Don’t know if it’s a compatibility issue. I have a pixel 2 XL. I installed it on the left most side of my left hand and I can’t seem to get a read off of it. It’s the older one by the way I’ve had it for about 4 months.
I have a xnt installed on my in my left hand and with my new phone I just got today which is the Google pixel 2 XL and letting you know it works fine the top part of the back where the camera on the phone resides is the sweet spot for the vivokey as well as the xnt
Thanks for the recommendation! When I try and write to it though, I’m getting an error saying that it can’t be written to. When I click erase and the erase and format as ndef, it says it can’t be formatted I’m not really sure what I should do.
I was just kind of messing with it and somehow it ended up writing something. I don’t think it really did anything problematic but I figured id stop messing with it until I did some more research. here’s the scan. I was writing to it using the NXP tag writer app (using anything else before its like lock protected sketches me out). the reader app says its formatted even though the writer app says it’s not and it needs to be formatted first. The support app is returning all null values.
also what exactly is like the data structure of this thing.i know there’s like a one time writable section and then like a whatever random stuff section but i don’t know exactly what exactly there is. also what does formatting it do exactly?

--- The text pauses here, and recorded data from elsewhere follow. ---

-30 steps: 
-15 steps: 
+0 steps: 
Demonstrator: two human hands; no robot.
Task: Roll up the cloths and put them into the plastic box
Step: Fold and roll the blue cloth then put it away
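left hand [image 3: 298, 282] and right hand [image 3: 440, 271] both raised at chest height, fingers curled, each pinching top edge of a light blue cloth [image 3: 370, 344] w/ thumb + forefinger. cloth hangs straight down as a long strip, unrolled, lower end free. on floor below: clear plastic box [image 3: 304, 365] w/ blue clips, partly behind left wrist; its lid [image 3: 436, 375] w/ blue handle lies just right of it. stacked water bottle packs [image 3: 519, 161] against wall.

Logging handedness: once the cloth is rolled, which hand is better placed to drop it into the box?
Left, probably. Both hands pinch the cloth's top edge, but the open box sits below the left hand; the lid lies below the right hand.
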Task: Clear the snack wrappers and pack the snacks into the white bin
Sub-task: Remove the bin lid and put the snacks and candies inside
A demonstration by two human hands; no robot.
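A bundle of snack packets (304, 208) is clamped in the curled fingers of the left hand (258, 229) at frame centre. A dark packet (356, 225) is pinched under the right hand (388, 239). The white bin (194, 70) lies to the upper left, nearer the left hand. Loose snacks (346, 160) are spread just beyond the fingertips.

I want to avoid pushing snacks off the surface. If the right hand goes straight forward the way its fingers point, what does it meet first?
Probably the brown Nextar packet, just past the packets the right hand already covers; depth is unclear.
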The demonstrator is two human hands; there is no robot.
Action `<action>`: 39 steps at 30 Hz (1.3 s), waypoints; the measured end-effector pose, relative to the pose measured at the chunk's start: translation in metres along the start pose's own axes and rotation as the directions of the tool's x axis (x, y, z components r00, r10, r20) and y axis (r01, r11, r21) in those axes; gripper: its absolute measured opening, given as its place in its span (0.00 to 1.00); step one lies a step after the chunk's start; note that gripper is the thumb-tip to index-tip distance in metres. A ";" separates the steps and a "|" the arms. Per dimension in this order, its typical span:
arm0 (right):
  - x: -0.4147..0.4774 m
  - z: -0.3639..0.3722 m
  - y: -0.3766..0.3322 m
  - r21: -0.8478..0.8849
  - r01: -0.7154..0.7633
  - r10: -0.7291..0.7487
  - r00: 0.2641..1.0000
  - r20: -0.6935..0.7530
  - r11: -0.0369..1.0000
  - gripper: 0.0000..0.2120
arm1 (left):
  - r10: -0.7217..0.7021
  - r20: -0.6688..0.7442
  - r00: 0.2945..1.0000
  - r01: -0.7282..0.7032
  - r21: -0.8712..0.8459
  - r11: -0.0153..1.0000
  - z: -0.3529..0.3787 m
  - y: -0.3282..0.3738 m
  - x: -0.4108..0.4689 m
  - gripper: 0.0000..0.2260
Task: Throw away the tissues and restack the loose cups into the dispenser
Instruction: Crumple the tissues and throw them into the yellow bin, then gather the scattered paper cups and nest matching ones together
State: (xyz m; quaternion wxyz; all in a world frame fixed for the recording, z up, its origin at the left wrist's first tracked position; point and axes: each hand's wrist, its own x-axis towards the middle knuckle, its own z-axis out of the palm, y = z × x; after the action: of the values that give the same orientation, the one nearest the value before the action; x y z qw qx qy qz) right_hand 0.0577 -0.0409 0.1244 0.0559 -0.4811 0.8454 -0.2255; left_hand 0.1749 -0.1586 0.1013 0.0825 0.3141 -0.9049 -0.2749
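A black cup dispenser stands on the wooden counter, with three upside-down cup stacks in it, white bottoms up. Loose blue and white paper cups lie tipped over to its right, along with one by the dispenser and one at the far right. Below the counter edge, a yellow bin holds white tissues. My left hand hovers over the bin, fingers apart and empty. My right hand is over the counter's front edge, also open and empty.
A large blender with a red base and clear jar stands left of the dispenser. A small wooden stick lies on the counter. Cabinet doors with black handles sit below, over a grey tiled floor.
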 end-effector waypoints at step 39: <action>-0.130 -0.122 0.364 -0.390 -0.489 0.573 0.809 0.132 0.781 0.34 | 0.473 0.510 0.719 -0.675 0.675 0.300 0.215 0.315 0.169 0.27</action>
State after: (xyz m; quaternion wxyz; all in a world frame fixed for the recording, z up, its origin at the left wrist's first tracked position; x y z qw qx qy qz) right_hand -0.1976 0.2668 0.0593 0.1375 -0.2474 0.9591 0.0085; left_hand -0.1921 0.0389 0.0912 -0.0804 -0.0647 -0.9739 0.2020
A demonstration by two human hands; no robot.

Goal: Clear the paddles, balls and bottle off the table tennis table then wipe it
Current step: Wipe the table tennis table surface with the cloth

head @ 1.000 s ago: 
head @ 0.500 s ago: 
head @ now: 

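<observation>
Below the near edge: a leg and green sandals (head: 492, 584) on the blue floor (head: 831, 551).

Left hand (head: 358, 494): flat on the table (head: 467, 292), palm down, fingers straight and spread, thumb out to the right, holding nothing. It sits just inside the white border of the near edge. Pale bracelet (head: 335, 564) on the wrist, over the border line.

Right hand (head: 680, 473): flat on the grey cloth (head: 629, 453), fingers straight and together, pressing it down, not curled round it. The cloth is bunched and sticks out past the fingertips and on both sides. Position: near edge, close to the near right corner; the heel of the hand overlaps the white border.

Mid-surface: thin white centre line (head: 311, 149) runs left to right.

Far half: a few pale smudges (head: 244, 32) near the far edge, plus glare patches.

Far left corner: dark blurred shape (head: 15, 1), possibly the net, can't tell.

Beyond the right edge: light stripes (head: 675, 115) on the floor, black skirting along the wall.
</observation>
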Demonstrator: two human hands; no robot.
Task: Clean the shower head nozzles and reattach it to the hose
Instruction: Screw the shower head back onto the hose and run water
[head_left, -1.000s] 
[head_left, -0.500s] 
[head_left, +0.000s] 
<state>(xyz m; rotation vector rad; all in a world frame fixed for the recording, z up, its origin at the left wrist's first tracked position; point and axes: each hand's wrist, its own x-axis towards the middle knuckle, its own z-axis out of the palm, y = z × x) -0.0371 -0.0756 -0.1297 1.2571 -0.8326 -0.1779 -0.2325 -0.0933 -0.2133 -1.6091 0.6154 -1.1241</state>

Unlike typical NFC chips, like say an NTAG216, the DESFire EV1 chip does not have a memory structure exactly. It has memory, but you do not access it in that way… you define “applications” with unique AIDs (application IDs) and those are, more or less, files on the chip. The chip is 8k, so you could define eight individual 1k files, or two 4k files or whatever until you run out of space. Each file can have its own keys and the file “types” have certain commands that can be issued which can manipulate the data. One example would be a “stored value” file type. This will let you issue commands like increment, decrement, balance, etc. and assign permissions to each of those commands to specific keys. This allows, say, a laundry machine to decrement a value for using washing clothes, without giving access to the increment or even balance functions. If the application does not have available stored value for a transaction, the decrement command fails.
If you want to dive into it, definitely check out the data sheet for the DESFire EV1.
WOAH. Wait so your saying this thing basically has like a bunch of little abstract classes on it that I can define however I want, and I can call like certain functions on it using a reader and that reader will receive like the returned value of that function??? that’s like hella dank. Is there any way for me to like write my own applications or “Types” for it, or like an IDE I can use to write and upload these? also like if I’m like doing low level stuff with this, is there any way I could brick it that I should worry about? also like how do I fix mine and make it so I cant lock it before I start doing all of this lol
With the DFEV1 there are master keys. Losing those is about the only way to “brick” it… each application has it’s own keys so you could lose those but then use the master keys to kill that application.
You can’t definitely your own functions, they are built-in and are specific for each file type. Check the data sheet for sure. Google is your friend. No IDE I’m aware of. There might be some apps you could use to investigate…
There are also some GitHub repos for dealing with the DESFire EV1.